A weakness, as well as a strength, of the study design is that data was based on the reported drug use in the antenatal records and not from the actual MBR. The Swedish MBR is a unique register based on standardized antenatal medical records transferred from the antenatal care system [6]. However, as all registers, it has weaknesses. For example, data obtained in the antenatal medical records could be misinterpreted or misspelled by the individual midwife. In the light, though, of more than 100,000 pregnancy records transferred to MBR per year the overall risk for population errors are to be considered marginal.

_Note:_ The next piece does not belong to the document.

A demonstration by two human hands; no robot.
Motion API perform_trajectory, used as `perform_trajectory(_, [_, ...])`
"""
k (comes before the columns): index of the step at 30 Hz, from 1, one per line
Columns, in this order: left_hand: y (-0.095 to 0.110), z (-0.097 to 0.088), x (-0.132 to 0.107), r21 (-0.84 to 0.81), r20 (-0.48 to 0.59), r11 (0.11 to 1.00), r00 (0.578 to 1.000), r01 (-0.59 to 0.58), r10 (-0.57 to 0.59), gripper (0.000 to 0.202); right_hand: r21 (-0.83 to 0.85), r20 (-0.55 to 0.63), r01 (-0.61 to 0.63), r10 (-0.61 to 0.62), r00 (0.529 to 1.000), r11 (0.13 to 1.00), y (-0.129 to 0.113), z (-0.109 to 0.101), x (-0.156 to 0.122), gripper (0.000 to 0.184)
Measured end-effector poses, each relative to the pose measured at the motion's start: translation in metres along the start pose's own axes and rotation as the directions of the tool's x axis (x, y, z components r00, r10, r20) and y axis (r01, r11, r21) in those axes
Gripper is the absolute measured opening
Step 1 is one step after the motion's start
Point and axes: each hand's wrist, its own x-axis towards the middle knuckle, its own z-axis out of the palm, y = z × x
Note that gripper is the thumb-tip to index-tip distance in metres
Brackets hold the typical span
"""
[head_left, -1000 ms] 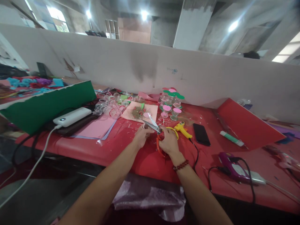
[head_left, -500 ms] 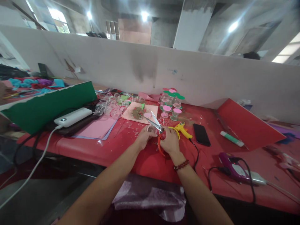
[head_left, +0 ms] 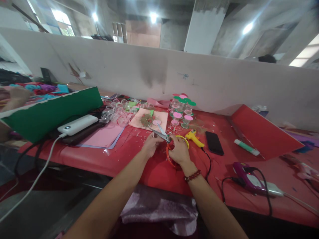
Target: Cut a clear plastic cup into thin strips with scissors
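Observation:
My right hand (head_left: 178, 151), with a red bead bracelet at the wrist, is closed around the handles of a pair of scissors (head_left: 163, 136) with orange and yellow rings. The blades are slightly apart and point to the far left, over my left hand. My left hand (head_left: 151, 146) is pinched around a small clear plastic cup, mostly hidden by the fingers and blades. Just beyond lies a pale pink sheet (head_left: 161, 117) bearing a brown, dirty patch and a pink paper disc (head_left: 157, 122). Small pale scraps are scattered on the red table (head_left: 129, 159).
Clear plastic cups (head_left: 119, 113) are heaped at the back left. Cups topped with pink and green discs (head_left: 188, 118) stand behind my right hand. Right of it are a yellow glue gun (head_left: 195, 138) with a cord, a phone (head_left: 214, 143) and a glue stick (head_left: 246, 147). Another person's hand (head_left: 20, 94) shows far left.
The scissor blades have come closer together and swung lower to the left. The plastic cup is less visible in my left hand. The other person's hand has come into view.

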Motion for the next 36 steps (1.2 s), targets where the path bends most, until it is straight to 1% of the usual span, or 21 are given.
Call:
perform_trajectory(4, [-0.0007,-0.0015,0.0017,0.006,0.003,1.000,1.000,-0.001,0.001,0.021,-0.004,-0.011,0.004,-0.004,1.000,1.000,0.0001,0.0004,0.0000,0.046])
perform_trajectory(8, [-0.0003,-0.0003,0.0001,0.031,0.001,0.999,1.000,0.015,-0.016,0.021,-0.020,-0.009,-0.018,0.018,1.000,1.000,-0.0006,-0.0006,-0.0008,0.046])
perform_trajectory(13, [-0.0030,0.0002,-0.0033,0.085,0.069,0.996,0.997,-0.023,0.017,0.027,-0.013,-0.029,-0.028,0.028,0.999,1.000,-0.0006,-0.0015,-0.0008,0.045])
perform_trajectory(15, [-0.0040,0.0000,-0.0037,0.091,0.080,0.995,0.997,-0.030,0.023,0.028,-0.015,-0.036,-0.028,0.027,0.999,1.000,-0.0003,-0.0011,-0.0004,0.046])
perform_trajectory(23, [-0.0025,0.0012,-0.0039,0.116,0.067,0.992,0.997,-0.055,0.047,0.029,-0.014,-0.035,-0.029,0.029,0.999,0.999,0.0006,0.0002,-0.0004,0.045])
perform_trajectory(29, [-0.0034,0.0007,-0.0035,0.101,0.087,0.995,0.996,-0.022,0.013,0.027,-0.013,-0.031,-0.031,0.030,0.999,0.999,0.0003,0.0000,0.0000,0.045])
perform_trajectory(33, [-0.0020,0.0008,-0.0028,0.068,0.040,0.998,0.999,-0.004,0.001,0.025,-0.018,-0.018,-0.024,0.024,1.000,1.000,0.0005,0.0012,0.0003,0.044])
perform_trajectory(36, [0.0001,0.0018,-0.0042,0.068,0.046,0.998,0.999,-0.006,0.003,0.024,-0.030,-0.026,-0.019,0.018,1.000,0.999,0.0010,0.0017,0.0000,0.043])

A study weakness is that not all drugs, for analytical technical reasons, are detectable in the applied UHPLC-TOF-MS screening. However, the data in the present study supported the findings by Stephansson et al. [10] of a high agreement between self-reported MBR drug data and PDR for chronic conditions but low agreement for occasional use. For example, all the women who had SSRI found by screening also had reported a use of an SSRI.

Conclusions

There was a good coherence between reported drug intake and the drugs found in the plasma samples which in turn positively validated the MBR. The clinical implication of this study is that the pregnant women’s self-reported drug use is reliable. The results from this relatively small population call for future larger studies applying the same methods, validating self-reported data with actual biochemical findings.